In the initial stage of mixing, when the dough is a lumpy mass, the proteins formed are swollen. They are compact isolated masses with adhering starch granules. These glutenin molecules are distributed randomly (1b-I and c-I). As mixing progresses, the protein starts to become inter-connected; the protein masses are stretched into continuous sheets that support starch granules (1b-II and c-II). The glutenin molecules are stretched and extended into strands forming films. The mixing process helps to align the gluten molecules to build a network consisting of unbranched glutenin molecules. The alignment of glutenin molecules leads to a large number of the non-covalent bonds such as the hydrogen bonds, hydrophobic bonds and chain entanglement. The unbranched glutenin molecules have disulfide cross-links within the chains and non-covalent cross-links between the chains.

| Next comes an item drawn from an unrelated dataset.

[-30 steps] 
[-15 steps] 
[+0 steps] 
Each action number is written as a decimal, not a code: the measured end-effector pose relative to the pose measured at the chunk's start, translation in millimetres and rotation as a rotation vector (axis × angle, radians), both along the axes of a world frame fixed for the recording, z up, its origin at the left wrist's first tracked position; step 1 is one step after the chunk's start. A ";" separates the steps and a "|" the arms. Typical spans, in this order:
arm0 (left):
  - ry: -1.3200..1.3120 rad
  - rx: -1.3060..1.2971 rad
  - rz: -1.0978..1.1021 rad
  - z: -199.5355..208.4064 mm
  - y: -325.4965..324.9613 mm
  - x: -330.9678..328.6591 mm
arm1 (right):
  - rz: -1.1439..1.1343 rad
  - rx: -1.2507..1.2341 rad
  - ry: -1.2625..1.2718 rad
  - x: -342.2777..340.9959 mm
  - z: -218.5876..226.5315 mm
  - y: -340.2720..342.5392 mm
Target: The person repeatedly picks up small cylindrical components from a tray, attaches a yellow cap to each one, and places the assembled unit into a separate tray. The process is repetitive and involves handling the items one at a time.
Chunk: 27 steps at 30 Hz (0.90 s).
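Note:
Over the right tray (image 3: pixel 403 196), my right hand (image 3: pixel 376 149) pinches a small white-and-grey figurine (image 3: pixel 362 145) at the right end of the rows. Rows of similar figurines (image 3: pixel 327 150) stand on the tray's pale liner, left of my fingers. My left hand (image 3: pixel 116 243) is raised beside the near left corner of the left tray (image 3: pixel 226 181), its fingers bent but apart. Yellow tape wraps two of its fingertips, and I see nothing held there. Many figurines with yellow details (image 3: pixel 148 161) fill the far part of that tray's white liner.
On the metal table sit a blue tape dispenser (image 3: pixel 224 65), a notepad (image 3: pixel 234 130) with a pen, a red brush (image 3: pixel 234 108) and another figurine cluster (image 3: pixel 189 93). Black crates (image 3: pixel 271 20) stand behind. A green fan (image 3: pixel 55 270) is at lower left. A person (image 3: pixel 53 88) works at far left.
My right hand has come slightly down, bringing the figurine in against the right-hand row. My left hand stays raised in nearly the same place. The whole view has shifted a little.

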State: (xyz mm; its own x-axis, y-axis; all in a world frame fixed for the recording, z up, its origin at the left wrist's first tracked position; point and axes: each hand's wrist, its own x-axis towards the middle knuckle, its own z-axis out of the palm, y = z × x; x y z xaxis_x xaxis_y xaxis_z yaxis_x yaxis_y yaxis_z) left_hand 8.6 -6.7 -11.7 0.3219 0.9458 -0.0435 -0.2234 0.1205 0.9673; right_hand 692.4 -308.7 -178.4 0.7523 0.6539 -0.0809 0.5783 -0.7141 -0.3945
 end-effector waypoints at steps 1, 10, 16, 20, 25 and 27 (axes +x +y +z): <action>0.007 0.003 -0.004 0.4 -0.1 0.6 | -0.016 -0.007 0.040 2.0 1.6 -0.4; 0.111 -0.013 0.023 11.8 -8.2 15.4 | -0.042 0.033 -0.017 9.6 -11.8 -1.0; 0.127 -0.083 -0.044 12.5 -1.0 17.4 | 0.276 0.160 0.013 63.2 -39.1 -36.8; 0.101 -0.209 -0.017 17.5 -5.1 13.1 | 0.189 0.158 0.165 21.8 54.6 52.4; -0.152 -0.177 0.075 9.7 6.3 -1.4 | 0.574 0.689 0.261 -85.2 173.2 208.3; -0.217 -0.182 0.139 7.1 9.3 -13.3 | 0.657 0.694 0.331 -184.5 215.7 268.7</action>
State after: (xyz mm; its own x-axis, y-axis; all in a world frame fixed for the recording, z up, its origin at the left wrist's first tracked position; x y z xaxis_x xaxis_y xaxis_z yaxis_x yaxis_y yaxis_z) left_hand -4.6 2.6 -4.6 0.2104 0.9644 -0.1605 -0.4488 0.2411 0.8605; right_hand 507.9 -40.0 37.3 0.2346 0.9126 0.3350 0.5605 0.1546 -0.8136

The protein aggregate is broken down and glutenin molecules depolymerize (1 b-III and c-III). Mechanical fission of the polypeptide chains occurs and the average molecular weight of protein decreases (Danno and Hoseney 1982b). Hoseney (1985) referred to this as cleaving of disulfide bonds. These molecular changes of protein molecules during mixing are the principal cause of the physical and rheological changes in dough during mixing. The rheological properties of the gluten network lends dough the ability to entrap gas bubbles and subsequently form a stable foam structure (Baker 1941; Baker and Mize 1941).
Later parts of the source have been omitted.